Scatter shooting while wondering who will get Dave Miller’s lime green suit when he passes on to his reward.
At my age, happy hour is an afternoon nap.
When I was a boy, learning to play baseball, my coach said repeatedly, “Mark, keep your eye on the ball.” Of course, that’s the key to hitting a baseball, but it’s also key for Southern Baptists. For us, the ball is missions. Missions is what motivated Baptists in the USA to form their first convention, the Triennial Convention, in 1814. The first thing the SBC did when it organized in 1845 was to establish the Foreign Mission Board and the Domestic Mission Board. Now, I’m not saying that theological issues are not important. Most of the mainline Protestant denominations in the USA have abandoned missions altogether because they adopted universalism (all will be saved) and pluralism (all religions are equally true). Conversely, Southern Baptists are quite conservative, and we are not in danger of adopting those theological errors. We are in danger of permitting tertiary (third level) issues to distract us from fulfilling the Great Commission (Matt 28:18-20) that Jesus gave us. So, I say, “Southern Baptists keep your eye on the ball.”

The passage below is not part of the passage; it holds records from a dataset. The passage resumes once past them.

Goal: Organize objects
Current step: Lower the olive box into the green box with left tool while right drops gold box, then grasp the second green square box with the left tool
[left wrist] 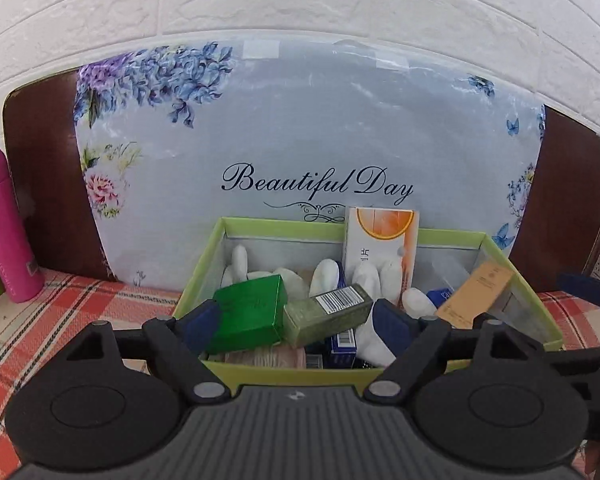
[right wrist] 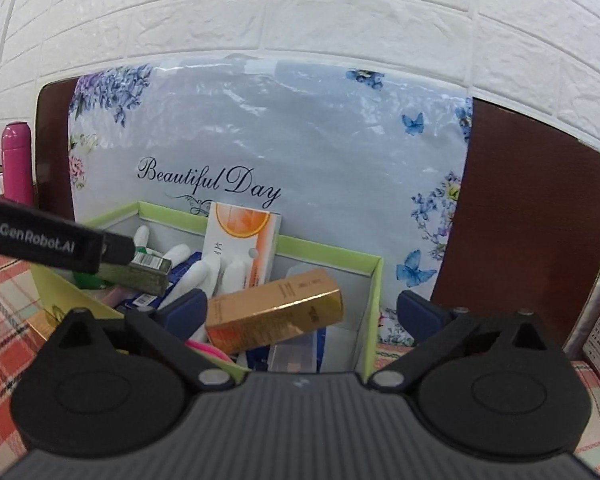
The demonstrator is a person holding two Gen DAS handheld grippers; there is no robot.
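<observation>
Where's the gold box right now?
In the green bin, right end, tilted atop the clutter, just right of the upright orange carton: gold box.

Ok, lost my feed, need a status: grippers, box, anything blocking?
Left gripper open, empty. Right gripper open, empty. Green box full, gold carton tilted on top. Nothing blocking.

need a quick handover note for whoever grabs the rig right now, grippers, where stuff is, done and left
Left gripper: open, nothing held, in front of the green tray.
Right gripper: open, nothing held, at the tray's right end.
In the tray: green box, olive box leaning on it, gold box tilted at the right end, orange-and-white box upright at the back wall, white tubes.
Outside: pink bottle on the plaid cloth.
Done: the boxes are in. Left: probably straightening the leaning ones.
</observation>
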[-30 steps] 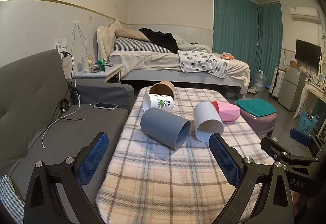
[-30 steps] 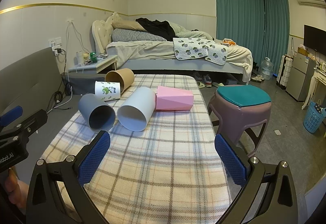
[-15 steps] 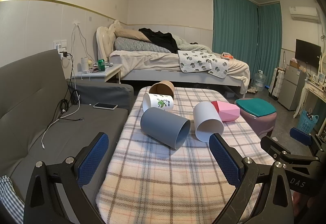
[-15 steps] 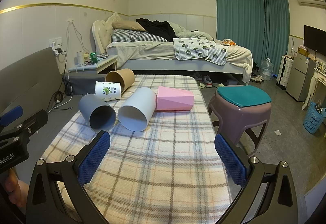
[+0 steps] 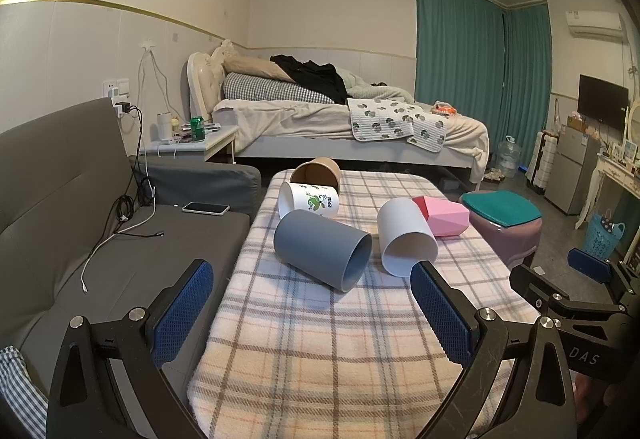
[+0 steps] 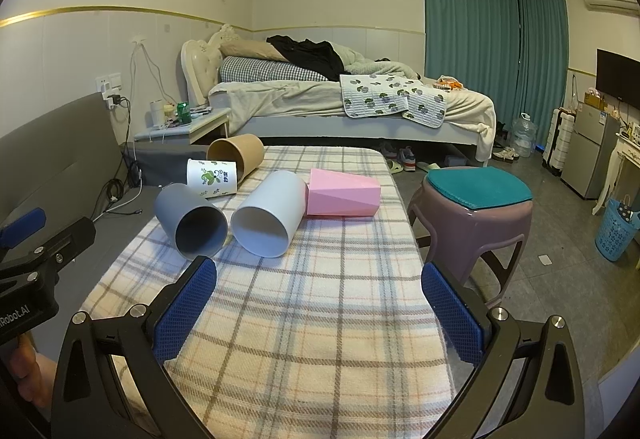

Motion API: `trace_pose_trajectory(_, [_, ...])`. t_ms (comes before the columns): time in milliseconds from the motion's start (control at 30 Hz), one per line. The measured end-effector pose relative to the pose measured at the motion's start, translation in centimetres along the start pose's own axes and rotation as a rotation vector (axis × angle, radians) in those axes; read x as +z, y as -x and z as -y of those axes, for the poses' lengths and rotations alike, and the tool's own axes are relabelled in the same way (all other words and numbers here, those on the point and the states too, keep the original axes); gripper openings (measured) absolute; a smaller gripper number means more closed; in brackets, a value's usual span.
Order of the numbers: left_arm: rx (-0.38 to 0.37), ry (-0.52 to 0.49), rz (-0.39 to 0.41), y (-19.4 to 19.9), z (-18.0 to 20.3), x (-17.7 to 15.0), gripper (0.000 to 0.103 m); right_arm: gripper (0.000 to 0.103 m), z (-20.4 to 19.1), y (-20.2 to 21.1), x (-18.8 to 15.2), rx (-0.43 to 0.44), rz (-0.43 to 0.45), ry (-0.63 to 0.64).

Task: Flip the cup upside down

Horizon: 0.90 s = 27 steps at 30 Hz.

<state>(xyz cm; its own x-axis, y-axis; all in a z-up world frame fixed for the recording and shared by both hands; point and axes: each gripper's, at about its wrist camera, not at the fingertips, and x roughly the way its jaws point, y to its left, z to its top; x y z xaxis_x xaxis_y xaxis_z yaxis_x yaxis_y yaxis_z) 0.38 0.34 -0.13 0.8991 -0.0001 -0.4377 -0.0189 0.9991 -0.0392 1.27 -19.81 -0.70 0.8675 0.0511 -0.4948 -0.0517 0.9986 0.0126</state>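
Note:
Several cups lie on their sides on the plaid-covered table [image 5: 320,339]: a grey cup [image 5: 322,249] [image 6: 192,221], a white cup [image 5: 404,237] [image 6: 268,217], a pink faceted cup [image 5: 444,215] [image 6: 344,193], a white printed cup [image 5: 310,199] [image 6: 212,177] and a brown paper cup [image 5: 316,173] [image 6: 236,157]. My left gripper [image 5: 310,291] is open and empty, hovering over the table short of the grey cup. My right gripper [image 6: 320,289] is open and empty, short of the white cup. Each gripper shows at the edge of the other's view.
A grey sofa [image 5: 80,223] with a phone [image 5: 206,208] and cables lies left of the table. A purple stool with a teal cushion [image 6: 476,207] stands right of it. A bed [image 6: 360,107] and nightstand stand behind. A blue basket [image 6: 614,231] sits at far right.

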Motion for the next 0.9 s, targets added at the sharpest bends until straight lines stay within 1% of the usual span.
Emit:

My good wife and I attend a new church start on the far north side of Fort Worth. We use contemporary Christian music exclusively in our worship services. I don’t favor that myself, but our church is targeting young adults, and that is the music that speaks to them. So, that’s fine with me. I remember in 1965 when our youth group led the worship at my home church in Arkansas. We used a guitar, and some of the old folks grumbled about bringing “the devil’s music” into God’s house. Well, that music spoke to us, and the contemporary music of today speaks to these young adults. Our senior adult Bible Fellowship Group sings a hymn each Sunday morning to satisfy our hymn craving.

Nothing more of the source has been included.